2016 election

I, Virginia Bergman, pledge not to vote for a male presidential candidate in 2016 just because he's male.

Thursday, October 15, 2015

Sanders' democratic socialism vs. Hillary's progressive capitalism

In his thoughtful column about the first Democratic debate, E. J. Dionne gives his readers some food for thought regarding Hillary Clinton's candidacy and the difference between Sanders' democratic socialism and Hillary's progressive capitalism:

WASHINGTON -- At some point during Tuesday night's Democratic debate, many people in living rooms across the country undoubtedly turned to each other with the same basic thought about Hillary Clinton: Oh, so that's why she's the front-runner.
     They also experienced something historic: For the first time in the modern political era, Americans got to watch leaders of a mainstream political party debate the relative merits of capitalism and democratic socialism.
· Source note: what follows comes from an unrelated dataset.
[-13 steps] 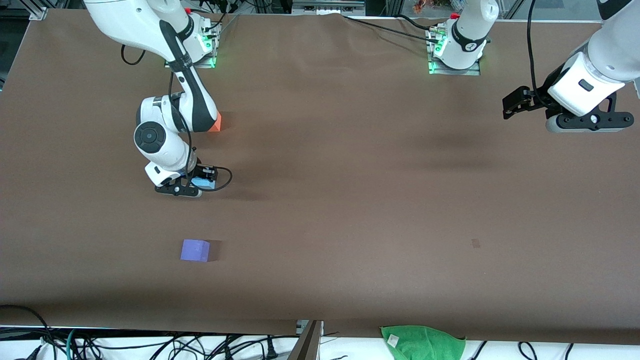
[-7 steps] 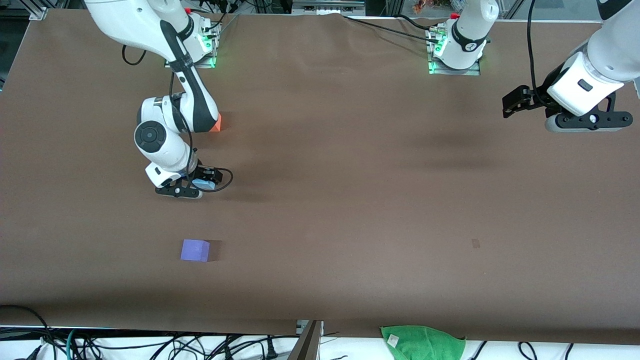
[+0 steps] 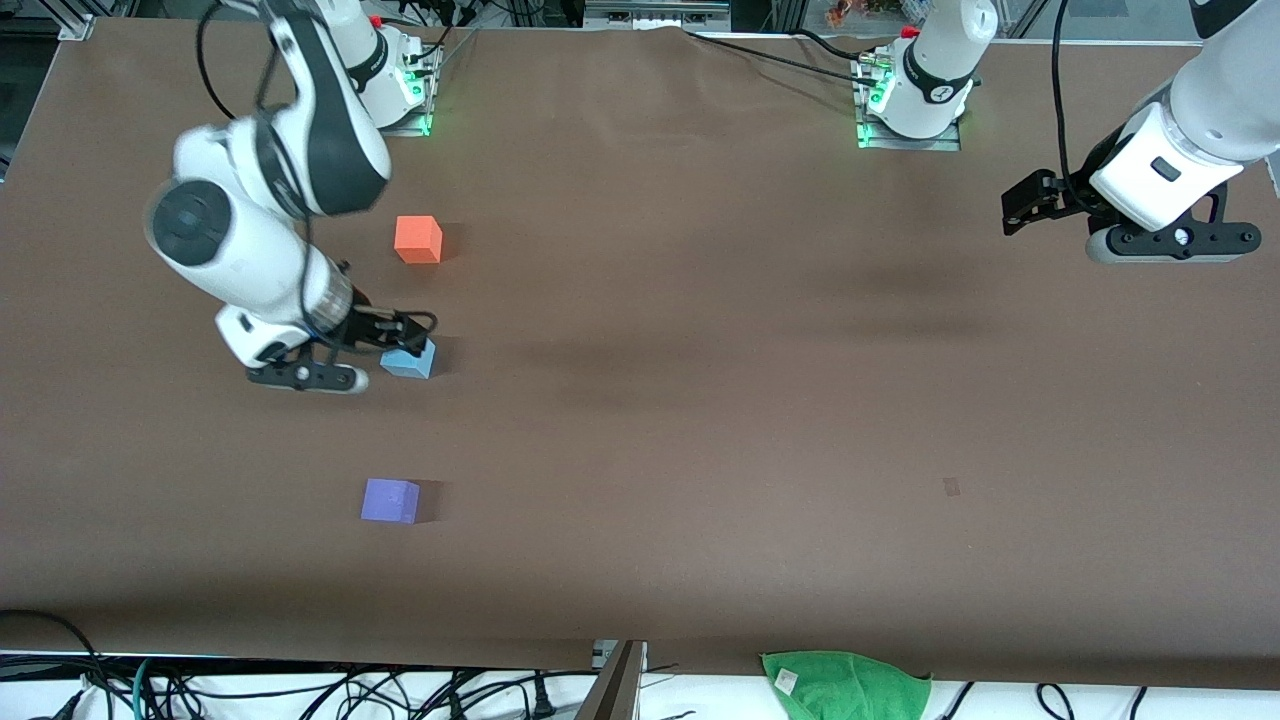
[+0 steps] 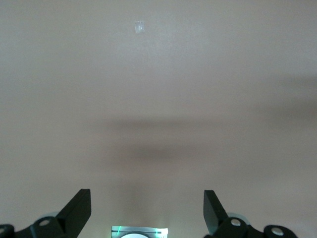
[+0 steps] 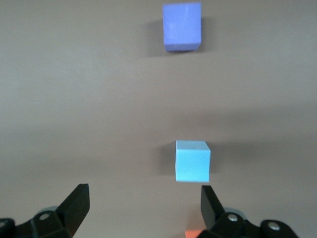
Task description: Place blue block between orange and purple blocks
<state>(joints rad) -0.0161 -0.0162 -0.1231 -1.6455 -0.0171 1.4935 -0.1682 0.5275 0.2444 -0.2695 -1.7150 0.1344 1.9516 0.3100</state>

And for once, socialism was cast not as the ideology that produced a brutal dictatorship in the old Soviet Union, but as a benign and, yes, democratic outlook that has created rather attractive societies in places such as Denmark and Sweden.
     Whatever happens to Bernie Sanders' candidacy, he will deserve credit for having widened our political horizons.
     Anyone who compares this encounter with the Republican debates will learn a great deal. Democrats are far more united than Republicans, who are in a shambles. Democrats are the party of what the political consultants like to call kitchen-table issues -- family leave, higher wages, and kids being able to afford college -- while Republicans are the party of ideology and abstractions. And, if I may borrow from Politico's puckish writer Glenn Thrush: "A Trump-less debate is a smarter debate."
     Clinton won several victories on Tuesday. She was in command throughout and seemed happy to be there. This has not always been her disposition in the long slog since the story broke about her email server. She maintained her good mood and big smile in the face of repeated challenges from CNN's questioners, deploying the classic Clinton strategy of insisting that the campaign is about what the voters need, not what the media and the GOP want to talk about.